O megaprojecto hidroeléctrico de Mphanda Nkuwa, avaliado em cerca de 6 mil milhões de dólares (381 mil milhões de meticais), entrou numa nova etapa decisiva após o Banco Mundial ter formalizado o alinhamento do mecanismo de garantias de risco com o Gabinete de Implementação da iniciativa (GMNK).
O anúncio foi feito em Maputo, durante uma reunião técnica que reuniu parceiros nacionais e internacionais, marcando a passagem da fase política para a fase técnica e financeira, crucial para atrair investidores privados.
A novidade sucede ao compromisso assumido em Julho de 2025, quando o presidente do Banco Mundial, Ajay Banga, visitou Moçambique. Na ocasião, sobrevoou a zona de Cahora Bassa, reuniu-se com o Presidente da República, Daniel Chapo, e destacou publicamente a importância de Mphanda Nkuwa como peça central para o futuro energético da África Austral. Esse anúncio teve sobretudo um peso simbólico e político, sublinhando a ambição de Moçambique em tornar-se um actor regional no fornecimento de energia.

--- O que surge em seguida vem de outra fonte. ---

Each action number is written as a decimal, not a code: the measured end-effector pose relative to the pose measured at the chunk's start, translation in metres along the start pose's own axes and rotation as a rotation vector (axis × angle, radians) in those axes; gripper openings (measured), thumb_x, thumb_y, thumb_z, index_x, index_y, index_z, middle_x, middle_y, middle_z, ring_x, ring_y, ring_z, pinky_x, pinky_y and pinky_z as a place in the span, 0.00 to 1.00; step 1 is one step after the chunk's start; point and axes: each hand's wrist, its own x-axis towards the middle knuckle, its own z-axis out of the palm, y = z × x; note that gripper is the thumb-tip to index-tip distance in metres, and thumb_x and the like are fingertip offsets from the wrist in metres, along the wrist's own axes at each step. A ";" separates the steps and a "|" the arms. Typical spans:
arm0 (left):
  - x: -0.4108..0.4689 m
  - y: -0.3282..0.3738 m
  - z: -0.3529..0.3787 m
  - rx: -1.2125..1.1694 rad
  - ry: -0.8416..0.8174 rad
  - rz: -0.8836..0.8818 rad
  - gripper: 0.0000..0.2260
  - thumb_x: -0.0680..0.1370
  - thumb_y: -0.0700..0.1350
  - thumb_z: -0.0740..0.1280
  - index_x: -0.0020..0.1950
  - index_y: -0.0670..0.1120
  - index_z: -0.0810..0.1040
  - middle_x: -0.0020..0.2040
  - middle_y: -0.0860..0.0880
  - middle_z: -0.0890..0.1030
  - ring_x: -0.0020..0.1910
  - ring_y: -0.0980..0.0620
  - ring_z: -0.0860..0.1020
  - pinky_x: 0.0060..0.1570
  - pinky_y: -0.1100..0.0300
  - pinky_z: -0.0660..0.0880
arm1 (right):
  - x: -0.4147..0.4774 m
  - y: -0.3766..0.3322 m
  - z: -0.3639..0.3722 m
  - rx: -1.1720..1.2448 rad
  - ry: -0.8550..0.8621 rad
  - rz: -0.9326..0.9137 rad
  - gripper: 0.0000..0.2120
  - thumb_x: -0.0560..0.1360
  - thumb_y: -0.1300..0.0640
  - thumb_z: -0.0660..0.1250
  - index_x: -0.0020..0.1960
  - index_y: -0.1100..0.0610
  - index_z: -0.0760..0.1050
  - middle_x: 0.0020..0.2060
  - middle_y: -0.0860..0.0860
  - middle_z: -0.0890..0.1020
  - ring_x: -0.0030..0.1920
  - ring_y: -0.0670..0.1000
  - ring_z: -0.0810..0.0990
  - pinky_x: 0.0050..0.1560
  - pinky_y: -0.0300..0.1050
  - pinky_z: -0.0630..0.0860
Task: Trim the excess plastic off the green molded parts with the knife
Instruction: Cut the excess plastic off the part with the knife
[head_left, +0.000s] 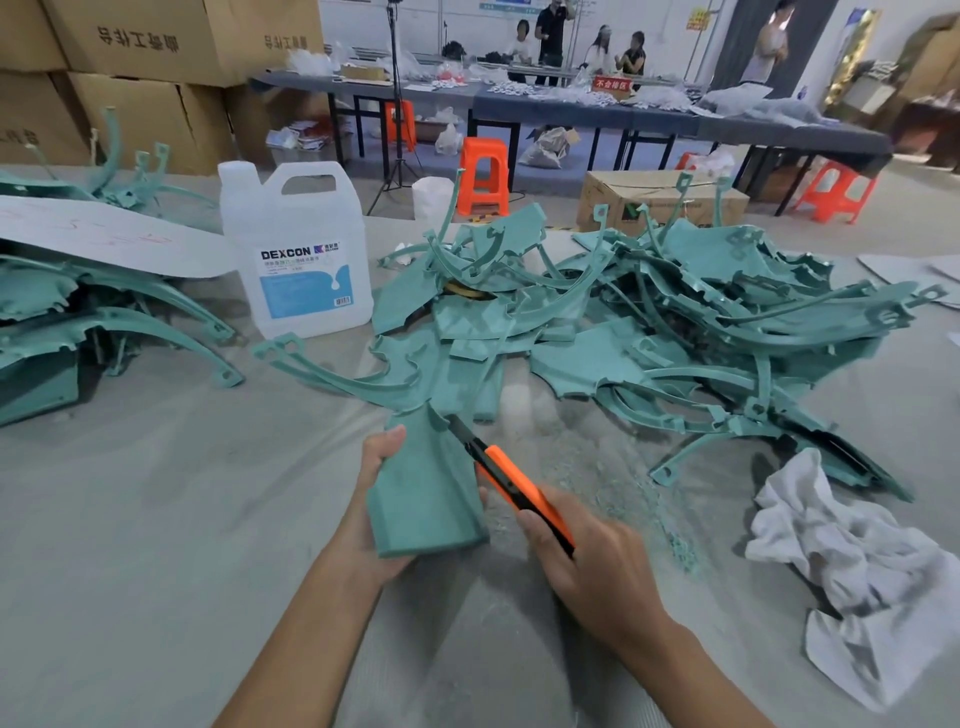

Agora, a formalização do mecanismo de garantias de risco parcial (PRG) representa um passo concreto. Estes instrumentos visam mitigar a exposição dos investidores a incertezas políticas e comerciais, assegurando que o financiamento necessário possa ser mobilizado junto de bancos multilaterais e privados.
O Banco Mundial complementa este apoio com fundos concessionais destinados a aspectos legais, ambientais e às linhas de transmissão eléctrica, orçadas em 1,4 mil milhões de dólares (88,9 mil milhões de meticais), bem como com seguros contra riscos políticos, através da Agência Multilateral de Garantia de Investimentos (MIGA).
A execução do projecto cabe a um consórcio formado pela TotalEnergies, pela francesa Électricité de France (EDF) e pela moçambicana Hidroeléctrica de Cahora Bassa (HCB). Durante a reunião técnica em Maputo, a EDF apresentou a arquitectura financeira do empreendimento, sublinhando que sem um quadro robusto de garantias seria extremamente difícil levantar capital para uma obra desta dimensão. A barragem será construída 60 quilómetros a jusante de Cahora Bassa, no rio Zambeze, e terá uma capacidade instalada de 1500 megawatts, com entrada em funcionamento prevista para 2031.
O Banco Mundial complementa este apoio com fundos concessionais destinados a aspectos legais
O Governo encara Mphanda Nkuwa como central na sua estratégia de se tornar um exportador regional de energia, garantindo ao mesmo tempo o acesso universal à electricidade até 2030. Actualmente, cerca de 60% dos 33 milhões de habitantes têm ligação à rede eléctrica, contra apenas 31% em 2018. O aumento da cobertura tem permitido transformar realidades locais, com pequenos empreendedores, como barbeiros ou farmacêuticos, a beneficiarem da chegada da energia eléctrica, simbolizando o impacto directo na vida quotidiana.
Apesar do entusiasmo, persistem desafios. Analistas alertam para os riscos associados à dívida pública, que atingiu 17 mil milhões de dólares (1,08 bilião de meticais) no primeiro trimestre de 2025. Só em 2023, o Estado gastou 2,1 mil milhões de dólares (133 mil milhões de meticais) em serviço da dívida.
Especialistas como o consultor energético Evaristo Cumbane defendem que, embora grandes projectos como Cahora Bassa e Mphanda Nkuwa sejam estratégicos, é igualmente fundamental apostar em soluções descentralizadas — solares, mini-hídricas e eólicas — para responder às necessidades das comunidades rurais mais remotas.
Com o alinhamento das garantias de risco, Mphanda Nkuwa aproxima-se do fecho financeiro, etapa em que serão assinados os contratos definitivos de investimento e de compra de energia. Caso o calendário seja cumprido, a nova barragem poderá tornar-se um dos símbolos mais relevantes da integração energética da Comunidade de Desenvolvimento da África Austral (SADC), reforçando a posição de Moçambique como fornecedor regional de electricidade e contribuindo para reduzir o défice de 10 000 megawatts que afecta a região.